Он говорил страстно о праве пролетариата, о праве на жизнь, о том, как правящие классы подло обворовывали народ, отнимая у него это право. И вот, наконец, народ встряхнулся…
Женя никогда не видала его таким красивым. Черные глаза его блестели невиданным блеском, и он похож был на молодого орла, взлетевшего над многочисленной толпой и гневно клокочущего.
И только сейчас Женя почувствовала, как он дорог ей, и вместе с тем, как она мала и убога в сравнении с ним, неутомимым борцом.
IV
Точно поезд, пущенный на всех парах без машиниста, мчались события. Взятие Зимнего Дворца… Совет Солдатских, Рабочих и Крестьянских Депутатов… кумир-Керенский… смена правительства… победа большевиков… брестский мир и закрепление власти большевиками…
Ваня весь ушел в организационную работу, втянув с собою Женю. Он как бы вел ее неукоснительно, твердою рукою к солнцу, и она шла, радостна веря в него и слушая с радостной улыбкой его вдохновенные речи о великом и красивом будущем, празднике всего трудящегося люда…
…Был ясный, июньский вечер. Разморенные за день зноем акации роняли на асфальт сухие лепестки.

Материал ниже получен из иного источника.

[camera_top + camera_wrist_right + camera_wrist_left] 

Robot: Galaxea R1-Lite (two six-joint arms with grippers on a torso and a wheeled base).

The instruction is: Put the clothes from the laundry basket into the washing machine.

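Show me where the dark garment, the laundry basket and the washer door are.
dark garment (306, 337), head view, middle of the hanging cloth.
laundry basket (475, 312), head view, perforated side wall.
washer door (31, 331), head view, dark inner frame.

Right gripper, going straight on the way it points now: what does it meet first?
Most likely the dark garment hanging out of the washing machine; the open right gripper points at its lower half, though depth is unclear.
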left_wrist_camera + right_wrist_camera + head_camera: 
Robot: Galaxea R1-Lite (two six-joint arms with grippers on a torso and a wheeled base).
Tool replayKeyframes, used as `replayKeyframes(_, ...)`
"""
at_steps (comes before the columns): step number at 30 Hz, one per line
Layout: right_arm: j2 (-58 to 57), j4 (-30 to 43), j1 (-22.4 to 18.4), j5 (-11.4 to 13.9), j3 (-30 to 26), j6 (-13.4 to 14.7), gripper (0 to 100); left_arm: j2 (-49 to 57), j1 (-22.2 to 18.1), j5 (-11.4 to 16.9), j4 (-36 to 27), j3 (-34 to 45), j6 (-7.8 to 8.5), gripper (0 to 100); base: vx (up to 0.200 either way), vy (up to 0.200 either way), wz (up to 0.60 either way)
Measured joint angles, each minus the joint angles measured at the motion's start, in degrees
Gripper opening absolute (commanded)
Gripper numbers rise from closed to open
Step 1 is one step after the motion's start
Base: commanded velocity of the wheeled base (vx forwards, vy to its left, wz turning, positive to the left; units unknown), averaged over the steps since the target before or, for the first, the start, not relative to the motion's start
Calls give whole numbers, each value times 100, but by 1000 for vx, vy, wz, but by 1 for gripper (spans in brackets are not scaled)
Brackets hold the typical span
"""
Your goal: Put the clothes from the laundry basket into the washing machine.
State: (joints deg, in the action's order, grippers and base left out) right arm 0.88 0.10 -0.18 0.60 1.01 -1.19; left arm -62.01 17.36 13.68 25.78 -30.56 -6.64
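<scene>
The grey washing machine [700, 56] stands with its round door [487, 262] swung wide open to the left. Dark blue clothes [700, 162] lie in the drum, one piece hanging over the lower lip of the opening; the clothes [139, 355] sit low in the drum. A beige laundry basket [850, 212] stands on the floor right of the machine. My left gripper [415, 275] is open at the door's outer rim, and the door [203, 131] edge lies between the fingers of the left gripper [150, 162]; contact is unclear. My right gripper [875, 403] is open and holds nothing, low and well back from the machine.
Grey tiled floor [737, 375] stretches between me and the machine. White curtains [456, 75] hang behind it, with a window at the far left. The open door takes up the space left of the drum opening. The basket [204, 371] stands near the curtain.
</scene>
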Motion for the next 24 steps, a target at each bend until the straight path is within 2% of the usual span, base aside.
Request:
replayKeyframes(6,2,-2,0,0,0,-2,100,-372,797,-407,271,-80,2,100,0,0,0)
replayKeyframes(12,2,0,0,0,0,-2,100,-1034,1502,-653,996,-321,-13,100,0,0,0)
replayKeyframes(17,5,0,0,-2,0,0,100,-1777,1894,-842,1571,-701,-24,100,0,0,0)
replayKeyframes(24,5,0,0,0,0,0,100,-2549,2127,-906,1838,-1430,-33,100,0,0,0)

Город пестрел плакатами: «Мир хижинам, война дворцам», «Да здравствует третий Интернационал».
Тут, там с музыкой проходили красноармейцы — молодые ребята с красными звездами на фуражках.
…По дороге к Малому Фонтану, мимо дач, мчался лихач. В пролетке сидели Ваня и его жена Женя.
На нем был френч, сапоги и фуражка с красной звездой, и от пояса шел к карману шнур, к которому был прицеплен наган.
Женя была одета в весеннюю легкую блузку. Голову ее стягивала на манер чепца пунцовая шелковая косынка, на коленях ее лежал огромный букет лиловой и белой сирени.
Женя похорошела. На бледном лице играл румянец, щеки как будто округлились, и вся она выпрямилась.